§ **WHAT THE TASK REQUIRES**
Below are the records; reproduce all of them exactly but without any images.

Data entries
_ _ _ _ _ _ _

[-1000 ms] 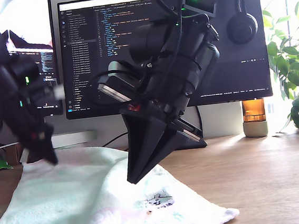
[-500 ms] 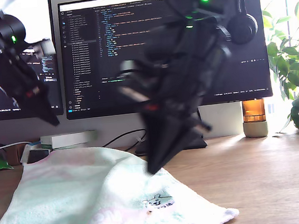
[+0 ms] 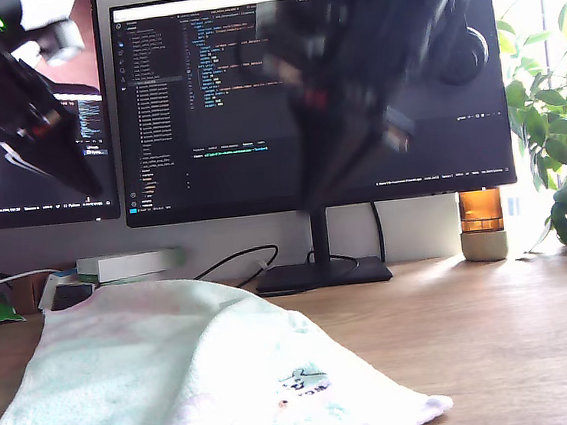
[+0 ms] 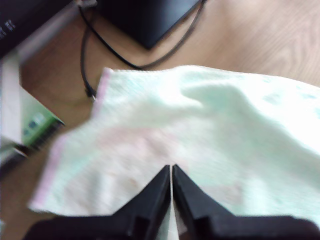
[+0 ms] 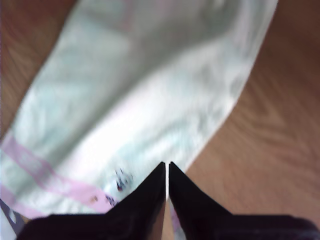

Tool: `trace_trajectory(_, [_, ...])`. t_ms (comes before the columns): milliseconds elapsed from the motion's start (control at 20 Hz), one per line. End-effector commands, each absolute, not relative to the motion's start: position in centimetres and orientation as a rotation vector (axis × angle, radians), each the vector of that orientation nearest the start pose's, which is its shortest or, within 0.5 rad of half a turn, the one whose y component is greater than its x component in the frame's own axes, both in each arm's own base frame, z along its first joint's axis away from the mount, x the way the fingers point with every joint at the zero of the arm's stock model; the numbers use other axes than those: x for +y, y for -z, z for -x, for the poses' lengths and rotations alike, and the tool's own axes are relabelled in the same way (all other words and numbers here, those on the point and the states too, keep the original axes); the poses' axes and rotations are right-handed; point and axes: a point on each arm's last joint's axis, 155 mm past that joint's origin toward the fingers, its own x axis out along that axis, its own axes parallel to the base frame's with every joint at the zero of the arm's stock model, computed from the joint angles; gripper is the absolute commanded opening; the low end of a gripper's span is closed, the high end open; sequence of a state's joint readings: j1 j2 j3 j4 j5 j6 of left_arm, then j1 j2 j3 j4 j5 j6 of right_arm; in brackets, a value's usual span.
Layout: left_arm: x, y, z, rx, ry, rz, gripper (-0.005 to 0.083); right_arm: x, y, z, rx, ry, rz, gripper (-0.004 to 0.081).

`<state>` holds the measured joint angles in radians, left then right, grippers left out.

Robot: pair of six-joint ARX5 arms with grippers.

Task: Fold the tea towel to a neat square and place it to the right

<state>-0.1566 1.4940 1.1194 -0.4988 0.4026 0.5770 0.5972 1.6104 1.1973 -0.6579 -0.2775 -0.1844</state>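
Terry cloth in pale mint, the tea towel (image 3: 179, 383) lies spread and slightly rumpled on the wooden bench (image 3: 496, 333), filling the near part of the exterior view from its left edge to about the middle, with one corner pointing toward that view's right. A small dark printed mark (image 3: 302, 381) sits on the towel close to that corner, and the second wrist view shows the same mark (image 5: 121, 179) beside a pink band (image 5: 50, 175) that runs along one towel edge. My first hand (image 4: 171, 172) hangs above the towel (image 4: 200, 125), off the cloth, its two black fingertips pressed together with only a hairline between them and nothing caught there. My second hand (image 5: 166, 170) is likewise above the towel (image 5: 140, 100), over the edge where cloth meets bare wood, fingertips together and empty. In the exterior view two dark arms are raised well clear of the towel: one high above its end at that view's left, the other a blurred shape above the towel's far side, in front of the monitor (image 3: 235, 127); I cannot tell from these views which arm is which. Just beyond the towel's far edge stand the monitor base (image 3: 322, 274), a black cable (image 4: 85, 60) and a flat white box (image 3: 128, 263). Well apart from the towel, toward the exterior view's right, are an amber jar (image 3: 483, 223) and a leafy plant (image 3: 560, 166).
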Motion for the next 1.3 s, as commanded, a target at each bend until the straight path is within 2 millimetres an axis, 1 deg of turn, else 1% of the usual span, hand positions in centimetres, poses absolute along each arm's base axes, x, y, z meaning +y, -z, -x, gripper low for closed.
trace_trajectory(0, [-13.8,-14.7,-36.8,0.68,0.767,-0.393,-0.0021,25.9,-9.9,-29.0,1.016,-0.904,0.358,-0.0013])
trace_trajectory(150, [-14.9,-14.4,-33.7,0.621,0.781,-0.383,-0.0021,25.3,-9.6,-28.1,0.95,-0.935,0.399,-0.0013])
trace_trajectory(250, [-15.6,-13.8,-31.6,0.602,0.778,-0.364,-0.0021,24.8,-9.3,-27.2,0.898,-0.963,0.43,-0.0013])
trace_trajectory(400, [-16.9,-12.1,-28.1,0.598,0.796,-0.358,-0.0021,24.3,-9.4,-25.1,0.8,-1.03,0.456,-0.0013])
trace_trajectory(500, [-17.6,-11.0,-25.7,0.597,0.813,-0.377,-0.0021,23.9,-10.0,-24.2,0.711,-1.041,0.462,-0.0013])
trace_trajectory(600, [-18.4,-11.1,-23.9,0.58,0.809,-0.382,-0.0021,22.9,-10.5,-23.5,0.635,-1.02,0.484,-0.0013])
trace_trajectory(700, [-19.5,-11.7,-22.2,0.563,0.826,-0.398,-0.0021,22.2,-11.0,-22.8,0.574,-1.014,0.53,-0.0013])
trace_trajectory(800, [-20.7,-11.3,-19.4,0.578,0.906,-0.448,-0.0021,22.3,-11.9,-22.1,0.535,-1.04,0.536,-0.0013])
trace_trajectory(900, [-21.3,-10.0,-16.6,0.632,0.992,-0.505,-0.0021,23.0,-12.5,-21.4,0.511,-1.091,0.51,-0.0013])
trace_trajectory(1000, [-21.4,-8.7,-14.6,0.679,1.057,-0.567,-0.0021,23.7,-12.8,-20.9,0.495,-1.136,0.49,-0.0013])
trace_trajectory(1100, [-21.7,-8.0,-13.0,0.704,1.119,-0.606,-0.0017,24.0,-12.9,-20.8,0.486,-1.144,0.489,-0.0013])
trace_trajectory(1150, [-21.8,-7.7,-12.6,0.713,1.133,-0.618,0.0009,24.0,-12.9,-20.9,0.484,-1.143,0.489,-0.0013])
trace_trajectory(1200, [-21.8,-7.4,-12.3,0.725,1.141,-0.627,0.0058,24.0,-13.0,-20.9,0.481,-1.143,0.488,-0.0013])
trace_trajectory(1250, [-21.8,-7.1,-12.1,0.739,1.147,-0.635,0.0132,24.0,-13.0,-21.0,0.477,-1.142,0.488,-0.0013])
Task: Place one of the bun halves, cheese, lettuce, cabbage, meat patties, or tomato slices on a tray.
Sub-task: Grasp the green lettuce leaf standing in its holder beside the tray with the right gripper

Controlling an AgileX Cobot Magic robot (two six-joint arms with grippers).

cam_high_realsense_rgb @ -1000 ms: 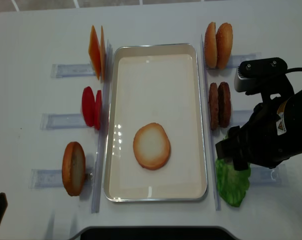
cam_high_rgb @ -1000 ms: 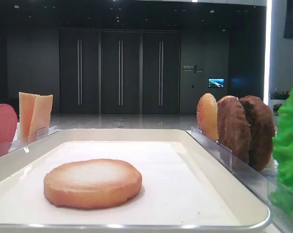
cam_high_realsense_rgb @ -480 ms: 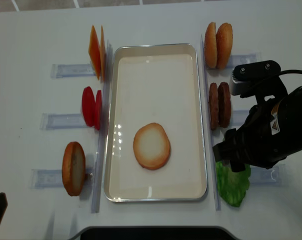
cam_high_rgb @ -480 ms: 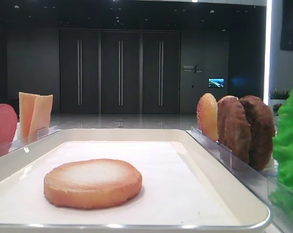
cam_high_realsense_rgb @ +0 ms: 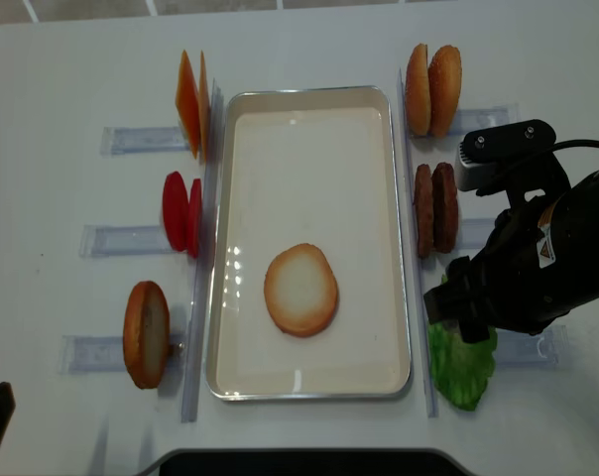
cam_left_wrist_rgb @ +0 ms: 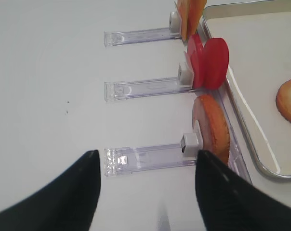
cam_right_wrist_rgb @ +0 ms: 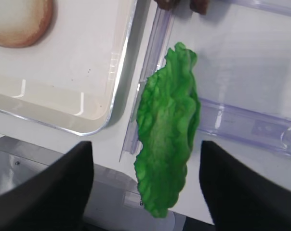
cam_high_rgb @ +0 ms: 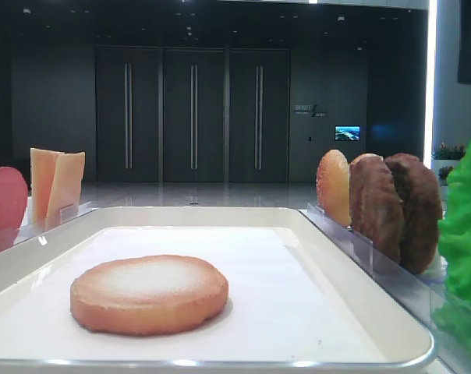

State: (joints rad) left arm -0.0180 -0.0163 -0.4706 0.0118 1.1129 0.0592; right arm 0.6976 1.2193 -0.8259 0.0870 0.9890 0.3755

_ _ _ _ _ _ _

§ **EXERCISE OUTPUT**
[-1000 ms] 
[-500 ms] 
[+0 ms] 
[+0 ms] 
[+0 ms] 

Tool: `trace_trajectory(_, [_, ...])`. t_ms (comes before the columns): milliseconds elapsed from the motion's start (control at 20 Hz), one per line. End-effector commands, each absolute, not relative to the motion's start: position in centimetres and orientation as a rotation vector (axis × angle, radians), each the vector of that orientation nearest the start pose's, which is its shortest or, within 0.5 rad of half a turn, the one whose y component is greater than its x component in the frame's own axes, both in each arm's own base frame, z along its first joint's axis away from the mount, x the way the fingers point with every joint at the zero of the arm's stock model; the numbers use other axes than those: x for +y, y for -z, z for -x, for the poses' lengths and rotations alike, and the tool's own axes are relabelled in the same way (all other words and numbers here, those on the point and the states too, keep the original axes); the poses' axes and rotations are right-handed; point and axes: a point on each arm's last joint's axis, 155 mm past that joint's origin toward the fingers, its own x axis out along that axis, its own axes parallel to the base frame's with every joint at the zero of the arm's stock model, computed from the joint angles; gripper is the absolute commanded opening; the low end of a gripper's span is closed, the high end open; sequence of a state's joint readings: j1 j2 j3 j4 j5 j6 of left_arm, then j1 j2 j3 j4 j5 j6 of right_arm; in brackets, a value's usual span.
Layout: left_arm: x, y, z, rx, ry, rz, gripper (-0.005 to 0.083); right_arm: x, y, z, rx, ry, rz, gripper (-0.004 to 0.081).

`<state>` holds the measured joint angles in radians, left then right, grippers left out.

Robot: pair of six-joint ARX5 arms with grippers.

Task: Fold the tea towel to a neat square and place it to the right

<state>-0.1566 1.4940 1.1194 -0.4988 0.4026 0.5770 0.5972 1.6104 1.1973 -0.6579 -0.2775 -0.1844</state>
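Terry cloth in pale mint, the tea towel (image 3: 179, 383) lies spread and slightly rumpled on the wooden bench (image 3: 496, 333), filling the near part of the exterior view from its left edge to about the middle, with one corner pointing toward that view's right. A small dark printed mark (image 3: 302, 381) sits on the towel close to that corner, and the second wrist view shows the same mark (image 5: 121, 179) beside a pink band (image 5: 50, 175) that runs along one towel edge. My first hand (image 4: 171, 172) hangs above the towel (image 4: 200, 125), off the cloth, its two black fingertips pressed together with only a hairline between them and nothing caught there. My second hand (image 5: 166, 170) is likewise above the towel (image 5: 140, 100), over the edge where cloth meets bare wood, fingertips together and empty. In the exterior view two dark arms are raised well clear of the towel: one high above its end at that view's left, the other a blurred shape above the towel's far side, in front of the monitor (image 3: 235, 127); I cannot tell from these views which arm is which. Just beyond the towel's far edge stand the monitor base (image 3: 322, 274), a black cable (image 4: 85, 60) and a flat white box (image 3: 128, 263). Well apart from the towel, toward the exterior view's right, are an amber jar (image 3: 483, 223) and a leafy plant (image 3: 560, 166).
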Motion for the next 1.3 s, as commanded, a target at each bend until the straight path is within 2 millimetres an axis, 1 deg of turn, else 1% of the usual span, hand positions in centimetres, poses absolute along each arm's base axes, x, y, z meaning +y, -z, -x, gripper low for closed.
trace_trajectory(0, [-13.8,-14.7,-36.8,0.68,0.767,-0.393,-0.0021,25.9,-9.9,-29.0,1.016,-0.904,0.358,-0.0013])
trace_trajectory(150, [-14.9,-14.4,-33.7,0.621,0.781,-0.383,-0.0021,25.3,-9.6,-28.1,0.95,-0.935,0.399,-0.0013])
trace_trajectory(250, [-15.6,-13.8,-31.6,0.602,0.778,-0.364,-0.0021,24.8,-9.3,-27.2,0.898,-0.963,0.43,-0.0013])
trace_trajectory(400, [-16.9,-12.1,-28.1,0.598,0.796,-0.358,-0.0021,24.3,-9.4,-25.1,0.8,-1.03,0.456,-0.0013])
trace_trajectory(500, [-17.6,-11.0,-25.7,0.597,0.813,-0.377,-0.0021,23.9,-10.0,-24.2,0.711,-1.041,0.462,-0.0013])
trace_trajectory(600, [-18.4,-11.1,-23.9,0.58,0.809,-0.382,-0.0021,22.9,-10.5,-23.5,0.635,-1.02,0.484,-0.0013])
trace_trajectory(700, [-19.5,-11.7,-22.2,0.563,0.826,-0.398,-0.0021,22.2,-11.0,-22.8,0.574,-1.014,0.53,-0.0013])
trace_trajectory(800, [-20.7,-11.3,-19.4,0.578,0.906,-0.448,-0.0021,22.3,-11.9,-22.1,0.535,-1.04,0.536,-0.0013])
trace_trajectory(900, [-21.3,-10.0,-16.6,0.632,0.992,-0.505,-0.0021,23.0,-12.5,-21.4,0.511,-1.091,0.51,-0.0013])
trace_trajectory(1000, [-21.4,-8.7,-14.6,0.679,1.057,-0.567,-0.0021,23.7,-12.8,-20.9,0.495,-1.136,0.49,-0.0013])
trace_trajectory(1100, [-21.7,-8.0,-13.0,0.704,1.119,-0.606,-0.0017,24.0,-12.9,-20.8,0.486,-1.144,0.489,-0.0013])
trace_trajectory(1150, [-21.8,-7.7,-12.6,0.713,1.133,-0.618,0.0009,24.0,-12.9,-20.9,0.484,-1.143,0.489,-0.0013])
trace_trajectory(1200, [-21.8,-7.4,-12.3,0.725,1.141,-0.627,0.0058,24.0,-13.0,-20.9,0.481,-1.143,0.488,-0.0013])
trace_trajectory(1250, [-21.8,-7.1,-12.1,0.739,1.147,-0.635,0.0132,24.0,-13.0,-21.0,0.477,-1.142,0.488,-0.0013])
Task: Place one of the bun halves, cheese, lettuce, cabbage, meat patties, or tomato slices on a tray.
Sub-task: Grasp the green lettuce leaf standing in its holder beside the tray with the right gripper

Controlling an AgileX Cobot Magic robot (two six-joint arms with grippers).

cam_high_realsense_rgb @ -1000 ms: 
cam_high_rgb @ -1000 ms: 
cam_high_realsense_rgb @ -480 ms: 
cam_high_rgb @ -480 ms: 
cam_high_realsense_rgb @ +0 ms: 
cam_left_wrist_rgb @ +0 ms: 
cam_right_wrist_rgb @ +0 ms: 
cam_high_rgb @ +0 ms: 

State: (joints rad) left arm -0.0180 -0.0163 -0.4706 0.0118 1.1129 0.0592; right arm 0.6976 1.2193 -0.8259 0.0870 0.9890 0.3755

There is nothing further in this answer.